What this task involves:
The output is the lines below from the one with "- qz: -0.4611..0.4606" through the one with "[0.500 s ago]", both included, printed exactly and with no other line.
Collected data below:
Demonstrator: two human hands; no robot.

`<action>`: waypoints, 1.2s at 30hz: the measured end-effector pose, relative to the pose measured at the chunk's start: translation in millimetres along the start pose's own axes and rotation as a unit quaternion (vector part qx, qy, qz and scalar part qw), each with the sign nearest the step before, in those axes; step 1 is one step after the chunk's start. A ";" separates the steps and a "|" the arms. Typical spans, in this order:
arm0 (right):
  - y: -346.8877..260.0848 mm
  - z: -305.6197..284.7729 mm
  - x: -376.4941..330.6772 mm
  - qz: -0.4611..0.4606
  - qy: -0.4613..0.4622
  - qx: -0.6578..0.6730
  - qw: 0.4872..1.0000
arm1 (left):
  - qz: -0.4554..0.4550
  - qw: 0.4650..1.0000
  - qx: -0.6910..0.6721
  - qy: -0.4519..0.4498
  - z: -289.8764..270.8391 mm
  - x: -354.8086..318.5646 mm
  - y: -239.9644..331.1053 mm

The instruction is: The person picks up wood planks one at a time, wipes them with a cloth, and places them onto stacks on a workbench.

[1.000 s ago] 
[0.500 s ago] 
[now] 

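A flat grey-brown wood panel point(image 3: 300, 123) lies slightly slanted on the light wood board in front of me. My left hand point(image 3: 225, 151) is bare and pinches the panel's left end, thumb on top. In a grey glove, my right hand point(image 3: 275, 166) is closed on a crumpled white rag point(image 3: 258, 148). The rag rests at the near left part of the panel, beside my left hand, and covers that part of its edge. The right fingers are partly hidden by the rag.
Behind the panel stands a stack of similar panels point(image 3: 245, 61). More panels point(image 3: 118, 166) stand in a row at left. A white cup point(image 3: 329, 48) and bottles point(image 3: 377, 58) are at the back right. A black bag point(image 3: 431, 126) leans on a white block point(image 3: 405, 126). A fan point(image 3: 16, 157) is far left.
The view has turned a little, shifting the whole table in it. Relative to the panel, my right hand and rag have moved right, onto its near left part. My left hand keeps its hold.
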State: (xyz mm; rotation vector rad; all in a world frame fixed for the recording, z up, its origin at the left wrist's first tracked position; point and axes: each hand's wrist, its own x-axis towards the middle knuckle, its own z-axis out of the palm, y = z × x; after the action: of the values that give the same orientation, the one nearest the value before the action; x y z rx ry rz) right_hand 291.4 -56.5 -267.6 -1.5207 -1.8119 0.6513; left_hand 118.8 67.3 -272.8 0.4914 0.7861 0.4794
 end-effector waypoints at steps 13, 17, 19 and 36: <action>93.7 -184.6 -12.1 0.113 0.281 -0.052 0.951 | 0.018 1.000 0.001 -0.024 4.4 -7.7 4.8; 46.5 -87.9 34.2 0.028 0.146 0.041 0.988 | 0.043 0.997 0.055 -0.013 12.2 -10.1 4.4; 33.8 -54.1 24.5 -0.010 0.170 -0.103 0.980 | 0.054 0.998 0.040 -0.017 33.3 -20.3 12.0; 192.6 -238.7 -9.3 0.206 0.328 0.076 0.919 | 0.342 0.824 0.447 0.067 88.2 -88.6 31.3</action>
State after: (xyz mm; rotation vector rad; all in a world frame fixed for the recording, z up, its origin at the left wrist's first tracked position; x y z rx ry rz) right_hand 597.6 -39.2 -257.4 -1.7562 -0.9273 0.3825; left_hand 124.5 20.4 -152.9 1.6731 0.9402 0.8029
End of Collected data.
Exercise answer:
  - qz: -0.4611..0.4606
  - qy: -0.4613..0.4622
  - qx: -0.6578..0.6730
  - qw: 0.4872..1.0000
arm1 (left):
  - qz: -0.4554..0.4550
  - qw: 0.4650..1.0000
  - qx: -0.6910..0.6721
  - qy: -0.4519..0.4498
  - z: -289.8764..270.8391 mm
  - x: -354.8086..318.5646 mm
  - y: -239.9644..331.1053 mm

The instruction is: The person picks up wood planks one at a time, wipes them with a cloth, and places them onto stacks on a workbench.

[1.000 s ago] 
[0.500 s ago] 

No further output is required.